> Work order:
Would you reproduce every record exactly, leaving out the pictures?

START Record extracts

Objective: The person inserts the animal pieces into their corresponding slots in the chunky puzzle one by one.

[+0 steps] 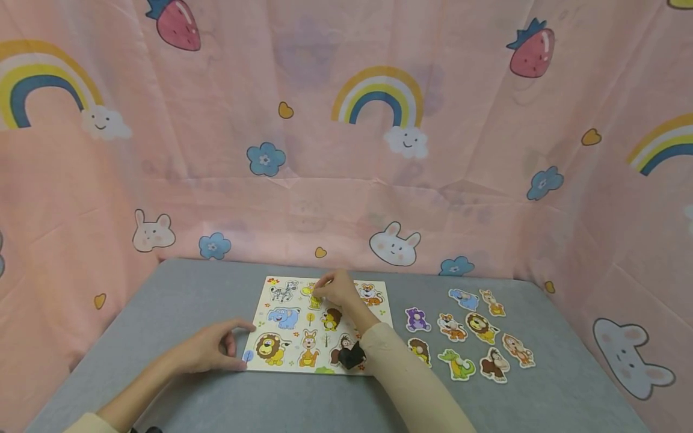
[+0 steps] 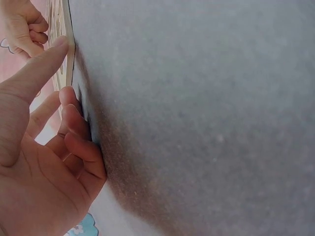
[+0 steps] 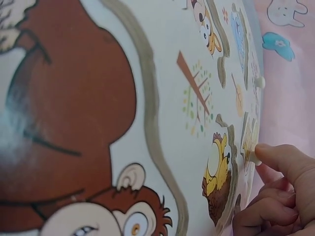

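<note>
A white wooden puzzle board (image 1: 292,364) printed with cartoon animals lies on the grey table. My right hand (image 1: 342,290) reaches over its far half and pinches the small white knob (image 3: 255,156) of the yellow giraffe piece (image 1: 314,300). The piece is at the giraffe's place, partly covered by the fingers; whether it lies flush cannot be told. My left hand (image 1: 208,347) stands at the board's left side. Its thumb and index fingertips touch the edge near the front left corner, and the other fingers are loosely bent. A zebra (image 1: 284,292) is beside the giraffe.
Several loose animal pieces lie right of the board, among them a purple one (image 1: 417,320), a lion (image 1: 480,328), a crocodile (image 1: 457,364) and a blue elephant (image 1: 464,298). My right forearm hides part of the hedgehog piece (image 1: 420,350). A pink printed curtain (image 1: 325,198) surrounds the table.
</note>
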Available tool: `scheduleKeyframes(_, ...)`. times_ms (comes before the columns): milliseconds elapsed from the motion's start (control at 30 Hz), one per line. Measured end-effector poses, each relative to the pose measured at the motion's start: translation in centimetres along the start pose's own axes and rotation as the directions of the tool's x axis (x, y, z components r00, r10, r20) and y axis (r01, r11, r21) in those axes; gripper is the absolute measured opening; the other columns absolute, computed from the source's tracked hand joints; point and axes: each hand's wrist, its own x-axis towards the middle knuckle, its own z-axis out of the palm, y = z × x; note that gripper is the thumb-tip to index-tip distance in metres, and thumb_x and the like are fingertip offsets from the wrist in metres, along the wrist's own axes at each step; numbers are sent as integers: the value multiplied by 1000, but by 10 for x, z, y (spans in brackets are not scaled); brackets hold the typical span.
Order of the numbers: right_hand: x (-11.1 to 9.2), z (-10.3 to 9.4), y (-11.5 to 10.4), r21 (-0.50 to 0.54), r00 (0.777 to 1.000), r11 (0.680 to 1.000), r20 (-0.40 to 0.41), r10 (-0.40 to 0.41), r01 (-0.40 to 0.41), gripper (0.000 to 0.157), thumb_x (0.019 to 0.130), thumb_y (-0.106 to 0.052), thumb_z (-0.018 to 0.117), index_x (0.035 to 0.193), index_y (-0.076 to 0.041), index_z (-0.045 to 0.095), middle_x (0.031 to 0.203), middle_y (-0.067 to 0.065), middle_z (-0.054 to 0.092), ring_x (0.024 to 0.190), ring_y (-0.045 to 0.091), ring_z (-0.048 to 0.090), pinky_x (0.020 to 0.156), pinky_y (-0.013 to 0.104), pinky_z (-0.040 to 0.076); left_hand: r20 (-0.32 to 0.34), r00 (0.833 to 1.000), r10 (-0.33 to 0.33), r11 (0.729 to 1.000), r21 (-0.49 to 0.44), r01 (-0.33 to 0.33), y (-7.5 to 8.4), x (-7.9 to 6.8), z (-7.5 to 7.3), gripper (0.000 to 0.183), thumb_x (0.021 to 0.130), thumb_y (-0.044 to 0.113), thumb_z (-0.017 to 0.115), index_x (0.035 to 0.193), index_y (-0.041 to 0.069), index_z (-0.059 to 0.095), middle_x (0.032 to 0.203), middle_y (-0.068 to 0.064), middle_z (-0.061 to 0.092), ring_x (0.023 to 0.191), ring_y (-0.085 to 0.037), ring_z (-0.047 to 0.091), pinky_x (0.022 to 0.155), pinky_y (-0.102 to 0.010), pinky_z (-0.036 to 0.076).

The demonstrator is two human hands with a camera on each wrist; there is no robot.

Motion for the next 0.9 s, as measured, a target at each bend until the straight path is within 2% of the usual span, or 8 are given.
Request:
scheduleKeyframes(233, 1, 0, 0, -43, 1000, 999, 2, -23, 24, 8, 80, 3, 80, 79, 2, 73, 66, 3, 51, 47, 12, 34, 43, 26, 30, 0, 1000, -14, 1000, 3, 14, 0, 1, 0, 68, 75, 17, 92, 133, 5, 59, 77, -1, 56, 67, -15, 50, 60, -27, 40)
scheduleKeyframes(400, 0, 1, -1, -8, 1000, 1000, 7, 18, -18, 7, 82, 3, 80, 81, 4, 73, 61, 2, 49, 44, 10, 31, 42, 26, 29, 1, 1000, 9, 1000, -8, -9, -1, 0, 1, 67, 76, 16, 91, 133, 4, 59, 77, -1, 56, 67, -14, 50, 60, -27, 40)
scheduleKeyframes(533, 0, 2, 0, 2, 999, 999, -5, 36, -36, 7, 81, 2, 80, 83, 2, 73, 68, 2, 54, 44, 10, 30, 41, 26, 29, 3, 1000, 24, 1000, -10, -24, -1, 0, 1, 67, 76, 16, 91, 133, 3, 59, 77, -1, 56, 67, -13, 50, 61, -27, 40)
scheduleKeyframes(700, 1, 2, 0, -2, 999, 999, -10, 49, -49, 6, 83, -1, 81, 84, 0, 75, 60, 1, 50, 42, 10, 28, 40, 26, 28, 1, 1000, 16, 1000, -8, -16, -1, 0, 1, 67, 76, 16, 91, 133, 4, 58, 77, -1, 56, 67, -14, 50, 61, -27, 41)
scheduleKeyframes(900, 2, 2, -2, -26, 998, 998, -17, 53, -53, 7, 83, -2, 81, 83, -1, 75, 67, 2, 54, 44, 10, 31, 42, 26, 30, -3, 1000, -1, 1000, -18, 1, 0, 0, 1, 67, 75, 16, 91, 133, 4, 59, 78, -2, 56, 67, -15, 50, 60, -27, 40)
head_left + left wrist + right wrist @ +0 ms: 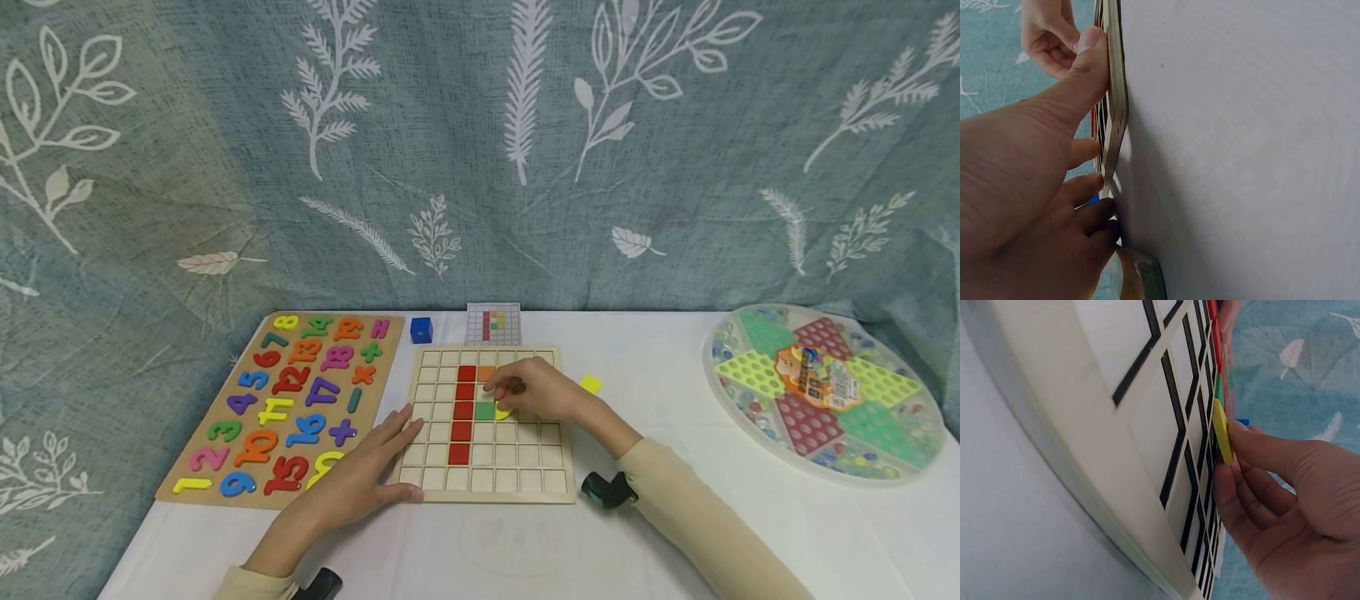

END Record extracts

> Solution:
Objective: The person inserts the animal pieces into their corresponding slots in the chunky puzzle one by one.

[+0 steps] 
[+0 steps] 
[+0 steps] 

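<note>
A white wooden puzzle board (image 1: 292,364) printed with cartoon animals lies on the grey table. My right hand (image 1: 342,290) reaches over its far half and pinches the small white knob (image 3: 255,156) of the yellow giraffe piece (image 1: 314,300). The piece is at the giraffe's place, partly covered by the fingers; whether it lies flush cannot be told. My left hand (image 1: 208,347) stands at the board's left side. Its thumb and index fingertips touch the edge near the front left corner, and the other fingers are loosely bent. A zebra (image 1: 284,292) is beside the giraffe.
Several loose animal pieces lie right of the board, among them a purple one (image 1: 417,320), a lion (image 1: 480,328), a crocodile (image 1: 457,364) and a blue elephant (image 1: 464,298). My right forearm hides part of the hedgehog piece (image 1: 420,350). A pink printed curtain (image 1: 325,198) surrounds the table.
</note>
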Available tool: `scheduleKeyframes(_, ...)`. times_ms (comes before the columns): milliseconds elapsed from the motion's start (control at 30 Hz), one per line. Measured end-effector poses, each relative to the pose measured at the motion's start: translation in centimetres along the start pose's own axes and rotation as the directions of the tool's x axis (x, y, z components r00, r10, r20) and y axis (r01, r11, r21) in those axes; gripper is the absolute measured opening; the other columns absolute, computed from the source's tracked hand joints; point and axes: each hand's wrist, its own x-axis towards the middle knuckle, its own z-axis out of the palm, y = z × x; note that gripper is the thumb-tip to index-tip distance in metres, and thumb_x and the like are fingertip offsets from the wrist in metres, along the wrist's own axes at each step; numbers are sent as integers: the value multiplied by 1000, but by 10 for x, z, y (spans in brackets are not scaled); brackets hold the typical span.
Order of the numbers: right_hand: x (-11.1 to 9.2), z (-10.3 to 9.4), y (-11.5 to 10.4), r21 (-0.50 to 0.54), r00 (0.777 to 1.000), r11 (0.680 to 1.000), r20 (-0.40 to 0.41), r10 (-0.40 to 0.41), r01 (-0.40 to 0.41), gripper (0.000 to 0.157), thumb_x (0.019 to 0.130), thumb_y (-0.106 to 0.052), thumb_z (-0.018 to 0.117), index_x (0.035 to 0.193), index_y (-0.076 to 0.041), index_z (-0.045 to 0.095), middle_x (0.031 to 0.203), middle_y (-0.067 to 0.065), middle_z (-0.054 to 0.092), ring_x (0.024 to 0.190), ring_y (-0.045 to 0.091), ring_z (-0.048 to 0.090), pinky_x (0.020 to 0.156), pinky_y (-0.013 to 0.104), pinky_z (-0.040 to 0.076); left_hand: r20 (-0.32 to 0.34), r00 (0.833 to 1.000), r10 (-0.33 to 0.33), r11 (0.729 to 1.000), r21 (-0.49 to 0.44), r01 (-0.33 to 0.33), y (-7.5 to 8.4), x (-7.9 to 6.8), z (-7.5 to 7.3), gripper (0.000 to 0.183), thumb_x (0.021 to 0.130), thumb_y (-0.044 to 0.113), thumb_z (-0.017 to 0.115), index_x (0.035 to 0.193), index_y (-0.041 to 0.069), index_z (-0.059 to 0.095), middle_x (0.032 to 0.203), middle_y (-0.068 to 0.064), middle_z (-0.061 to 0.092), ring_x (0.023 to 0.191), ring_y (-0.085 to 0.037), ring_z (-0.047 to 0.091), pinky_x (0.022 to 0.155), pinky_y (-0.102 to 0.010), pinky_z (-0.036 to 0.076).

The demonstrator is two human hands with a camera on each wrist; there is no robot.

Motion for the next 0.9 s, as measured, a target at each bend until the straight path is within 2% of the usual span, or 8 are given.
Request:
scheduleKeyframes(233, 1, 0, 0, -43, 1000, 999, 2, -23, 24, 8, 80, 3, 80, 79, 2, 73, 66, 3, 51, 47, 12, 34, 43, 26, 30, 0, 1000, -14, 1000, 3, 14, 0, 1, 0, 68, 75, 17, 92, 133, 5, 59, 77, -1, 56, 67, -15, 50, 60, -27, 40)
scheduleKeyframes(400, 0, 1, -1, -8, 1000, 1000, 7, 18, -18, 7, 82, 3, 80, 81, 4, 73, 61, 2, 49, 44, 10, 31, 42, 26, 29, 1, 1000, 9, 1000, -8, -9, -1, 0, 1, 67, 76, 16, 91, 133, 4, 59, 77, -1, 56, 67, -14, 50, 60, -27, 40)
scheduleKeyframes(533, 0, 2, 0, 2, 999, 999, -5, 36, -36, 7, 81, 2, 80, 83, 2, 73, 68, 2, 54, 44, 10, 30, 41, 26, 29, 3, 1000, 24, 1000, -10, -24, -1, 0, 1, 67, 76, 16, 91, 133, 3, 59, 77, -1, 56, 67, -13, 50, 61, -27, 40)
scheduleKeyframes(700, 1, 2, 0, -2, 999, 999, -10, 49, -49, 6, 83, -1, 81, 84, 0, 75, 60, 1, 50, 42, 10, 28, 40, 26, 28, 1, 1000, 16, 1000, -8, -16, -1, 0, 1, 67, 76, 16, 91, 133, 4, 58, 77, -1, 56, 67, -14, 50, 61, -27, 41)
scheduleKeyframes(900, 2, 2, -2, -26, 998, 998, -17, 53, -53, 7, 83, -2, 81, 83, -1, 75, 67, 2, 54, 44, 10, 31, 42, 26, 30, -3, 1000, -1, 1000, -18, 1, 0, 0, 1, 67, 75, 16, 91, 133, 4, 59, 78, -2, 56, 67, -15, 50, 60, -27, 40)
head_left + left wrist + right wrist @ +0 ms: 

The output is done.